A third misconception is that a Black Sea flood could ever be “worldwide.” The idea that it could is inextricably linked to “flood geology,” the fake-science backbone of creationism. Counterintuitively for a literalist movement, the makers of the infamous Creation Museum do not attempt to pinpoint the physical location of Noah’s Flood. For them, the Flood must have been real, but it must have been total, and thus no beginning point can be found. Otherwise God’s wrath is not total, and there is no ominous foreshadowing of a future end-times and Rapture. They are vigilant about debunking anyone who tells them otherwise. See what they said about Ryan and Pitman here.

Let me state for the record: many archaeologists and geologists have discovered evidence for many different floods, some of them large, or sudden, or both. But they all have end points, high water marks if you will. They certainly did not cover the entire Earth. (Sorry, creationists.)

So to say, as the Daily Mail did, that Ballard has discovered “A flood of Biblical proportions just like in the story of Noah’s Ark” is meaningless.

The phrase “of biblical proportions” is an idiomatic expression that does not carry any quantitative weight; it just means “big.” But how big would the flood have needed to be in order to be Noah’s flood? Not even the biblical literalists can agree on how long the “cubit” measure mentioned in the Bible’s flood story should be. So how should we expect science to define our biblical proportions?

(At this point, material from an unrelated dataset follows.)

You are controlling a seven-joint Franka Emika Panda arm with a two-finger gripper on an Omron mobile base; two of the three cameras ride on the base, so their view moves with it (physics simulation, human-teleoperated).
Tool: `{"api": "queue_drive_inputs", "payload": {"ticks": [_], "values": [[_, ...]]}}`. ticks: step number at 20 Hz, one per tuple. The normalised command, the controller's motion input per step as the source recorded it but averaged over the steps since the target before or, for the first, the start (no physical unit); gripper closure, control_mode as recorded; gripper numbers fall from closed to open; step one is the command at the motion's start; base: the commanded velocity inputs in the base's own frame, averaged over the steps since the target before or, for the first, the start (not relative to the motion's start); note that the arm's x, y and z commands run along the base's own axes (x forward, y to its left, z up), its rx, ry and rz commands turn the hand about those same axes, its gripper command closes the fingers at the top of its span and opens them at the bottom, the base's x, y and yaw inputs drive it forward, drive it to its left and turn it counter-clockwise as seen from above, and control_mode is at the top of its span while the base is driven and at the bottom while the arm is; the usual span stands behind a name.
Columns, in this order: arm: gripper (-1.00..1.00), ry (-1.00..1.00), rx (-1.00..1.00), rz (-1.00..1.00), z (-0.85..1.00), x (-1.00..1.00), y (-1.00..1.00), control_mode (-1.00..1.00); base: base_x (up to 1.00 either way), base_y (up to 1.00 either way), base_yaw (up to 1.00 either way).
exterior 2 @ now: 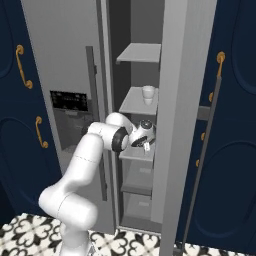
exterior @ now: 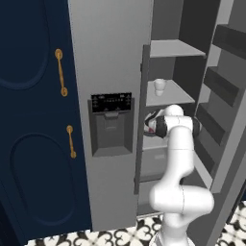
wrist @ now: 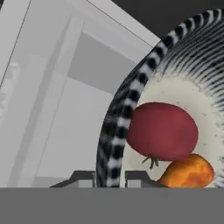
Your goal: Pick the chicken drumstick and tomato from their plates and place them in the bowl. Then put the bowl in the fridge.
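Hand view is looking straight down into the bowl (wrist: 131, 100), whose striped black-and-white rim is curving from twelve o'clock round to six o'clock, where the two dark fingers (wrist: 136, 177) are pinching it, one tip on either side of the wall, narrowed onto the rim. Inside, against the pale, finely ribbed interior, the tomato (wrist: 162, 131) is lying as a smooth, dull-red round with a small green stalk showing at its six o'clock edge. Touching it at about five o'clock, the chicken drumstick (wrist: 188, 173) is showing its glossy golden-orange bulbous end; the bone end cannot be made out. Beyond the rim, at nine o'clock, flat pale grey panels of the fridge interior are running in plain angled planes.

Left base view is showing the fridge (exterior: 110, 72) standing in brushed grey steel, its dark dispenser panel (exterior: 111, 124) sitting in the closed door and the other door hanging open at three o'clock with dark shelf bins. The white arm is reaching in toward the middle shelves, and the gripper (exterior: 153, 124) is sitting just inside the opening, with a little red visible beside it. A small white cup (exterior: 159, 87) is standing on the shelf (exterior: 168, 96) above the hand. Navy cabinets (exterior: 33, 120) with gold handles (exterior: 60, 73) are flanking the fridge at nine o'clock, above a black-and-white patterned tile floor (exterior: 120, 236).
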Motion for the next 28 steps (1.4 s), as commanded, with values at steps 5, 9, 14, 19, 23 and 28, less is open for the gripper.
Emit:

There is no way to know whether any of these floods even covered all of the earth that the inhabitants of that area knew about. The much-referenced existence of many different local flood legends around the world does not mean that they are all describing the same flood: it means that floods happen everywhere. As Montgomery told me in an interview this fall, “the real insights are in the differences between the flood stories.”

And even if we could be sure that, say, the inhabitants of the Black Sea area did think that their whole world was covered in water, we would still not be able to link that conception with a biblical character called Noah. Yes, the Bible’s flood myth can be successfully linked to documented Sumerian and Babylonian mythology in several respects; most notably the sequence of birds sent out by the savior of humanity (in Babylonian, his name is Utnapishtim) to ascertain whether or not the flood waters had receded. But the whole moral lesson of the Bible’s Noah’s Ark story—that God punished humanity for our wicked deeds—has no place in these earlier tellings. The Babylonian weather god Enlil tried to flood out mankind because all of our noise was keeping him awake. But Ea the water god took pity on good king Utnapishtim and foiled his plan. There is not, and never will be, “new evidence” definitively linking one or the other of these floods to the pre-Babylonian flood story that eventually ended up, much revised, in the Bible.

Of course, none of this means that we will stop hearing breathless reports of new evidence for Noah’s Ark, and/or a biblical flood. I guess “Columbia earth scientists posit large Black Sea flood 7,600 years ago, which may or may not be the inspiration for the Sumerian epic of Utnapishtim, and we’ll never know for sure,” just doesn’t make for good headlines.